Çünkü ben biliyorum ki aradan 14 yıl geçmiş olsa da onların acıları dinmedi. Kolay kolay da dinmeyecek.



Yorumlar

  1. Nurten'im bir solukta okudum yazını, maalesef eski tas eski hamam, hani şu milyarder müteahhit adam vardı ya şu an adı aklıma gelmedi, televizyona reklamlara çıkar, yüksek katlı evler yapar, ben yaparım yaptım diyen adam itiraf etmişti İstanbul'da vaktiyle yapılan tüm apartmanlar deniz kumu, çürük, çarık hepsi yıkılır diye:( kendisi de deniz kumu kullanmış:( çimentodan çalıyorlar, demirden çalıyorlar, yahut yaparken demiri bükmüyor, ne bileyim sonradan alt katı oto galerisi yapmak için kolonu kesiyor! Vurdumduymazlıkla cehalet ve para kazanma hırsı birleşince olan hayatlara oluyor, müteahhitlerin bina yapması aslında yasaklanmalı, müteahhit kim ya? Bitişik apartmanda var işte bir tane! Seçim zamanı Tayyip'in dev posterini asmıştı teras katından aşağı da ben de hemen Atatürk'lü bayrak asmıştım onun tam karşısına! Adam lise mezunu, peki 5-6 sene millet mimarlık niye okuyor? Kolon hesapları, kiriş hesapları, betonarme hesapları niye yapıyor? Estetiği düşünüyor, renklerine kadar güzel ve sağlam bir bina olsun diye kendini paralıyor? Bu iş bir sanat oysa, o çocuklar DGSA da vs. boşuna mı dirsek çürütüyorlar? Projeler yapıyorlar, jüri önüne çıkıyorlar koca koca profesörler, doçentlere yaptıkları binaları beğendirmeye uğraşıyorlar? (abim dgsa mezunu mimar o yüzden iyi biliyorum) ama adam liseyi bitirmiş, bir - affedersin- bok bilmeden her yeri apartmanlarla dolduruyor! Sonra bir depremde başına göçüyor...

    Ben o depremden birkaç önce Ankara'ya taşınmıştım, buna rağmen akşam hafif sarsıtıyı biz bile hissettik, Prenses sanmıştım..sonra senin dediğin gibi komşular gece uyandırdı bizi...bizim ailede de herkes sağsalimdi ama bir hafta sonra babam hastalanınca trenle Üsküdar'daki eve gittik İzmit'ten geçer biliyorsun tren...İzmit'in depremden 1 hafta sonraki halini gözlerimizle gördük rahmetli annemle:( kucağımda Prenses tabii...cami minaresi evin üzerine yatmıştı..çadırlar vardı...çok korkunçtu manzara...:( bizim apartmandaki tüm komşular ise 2 geceyi sen bilirsin Doğancılar parkında geçirmişler...abim dahil..babam Suadiye'de rahmetli ikinci eşinin evindeydi o evdekiler de evi boşaltmış babamı da almak istemişler babacığım "yok ne olursa Allah'tan benim halim yok bir yere gitmem" deyip kalmış:)) bunları ben de hiç unutmuyorum...

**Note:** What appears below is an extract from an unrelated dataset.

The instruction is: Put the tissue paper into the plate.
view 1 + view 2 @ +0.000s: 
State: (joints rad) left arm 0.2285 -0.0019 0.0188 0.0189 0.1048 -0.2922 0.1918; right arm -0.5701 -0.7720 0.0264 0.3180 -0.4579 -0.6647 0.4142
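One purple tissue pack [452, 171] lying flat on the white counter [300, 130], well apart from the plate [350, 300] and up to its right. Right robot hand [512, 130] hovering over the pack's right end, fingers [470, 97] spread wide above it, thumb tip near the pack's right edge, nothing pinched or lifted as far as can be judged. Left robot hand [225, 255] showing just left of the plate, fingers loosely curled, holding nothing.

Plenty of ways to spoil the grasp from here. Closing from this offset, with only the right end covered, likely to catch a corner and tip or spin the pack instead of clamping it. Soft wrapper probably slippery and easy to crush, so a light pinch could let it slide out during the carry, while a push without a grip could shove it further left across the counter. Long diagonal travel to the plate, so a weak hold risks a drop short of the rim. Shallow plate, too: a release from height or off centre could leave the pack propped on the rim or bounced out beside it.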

    1 hafta geçtikten sonra olduğu için sıksık artçı depremler olmuştu hep korkuyla yaşadım o ara, babam iyileşince tekrar Ankara'ya dönmüştük...şu anda İstanbul için orada oturan herkes için çok üzülüyorum...dilerim o bahsettikleri büyük deprem hiç olmaz..

    sevgiler canım öptüm

    YanıtlaSil
  2. aceleden yanlış yazmışım depremden birkaç gün önce değil birkaç yıl önce Ankara'ya taşınmıştık olacaktı...illa ki düzeltec

    YanıtlaSil
  3. O adam Veli Göçer'di yanılmıyorsam. Ucuz ucuz pazarlıyordu evlerini deprem öncesi. Gazetelerde çarşaf çarşaf ilanları çıkıyordu. Çınarcık'ta siteleri vardı, hepsi çöktü.
    Dediğin gibi müteahhitler ev yapmamalı, işi mühendislere bırakmalı. Ama onların da işinin ehli ve vicdanlı olanları yapmalı bu işi tabi. Malzemeden çalmamalı, önce parayı değil o evlerde kalacak insanların güvenliğini düşünmeli.
    Evet, Üsküdar'da Doğancılar Parkı depremde insanların sığınak yeri olmuş, ben görmedim, döndüğümde evlerine geçmişti insanlar.
    Depremden ne kadar zaman sonraydı bilmiyorum, Adapazarı'na gittik biz de. Üniversiteyi orada okumuştum ya, çok daha anlamlıydı benim için bu gidiş. Koskoca Çark Caddesi'nin çöküşünü gördüm orada. Hemen hiç bir bina kalmamıştı. Benim öğrenciliğimde yaşadığım mahalleye ise hiç bir şey olmamıştı. Çünkü çok katlı binalar yoktu, hepsi iki katlıydı ve sanırım eski oldukları için sağlamdı. Fakat Adapazarı'nda gördüğüm manzara gerçekten korkunçtu.
    Ben de dilerim ki o bahsettikleri büyük deprem olmaz.
    Sevgilerimle, Bücürük'ü de seni de çok öpüyorum.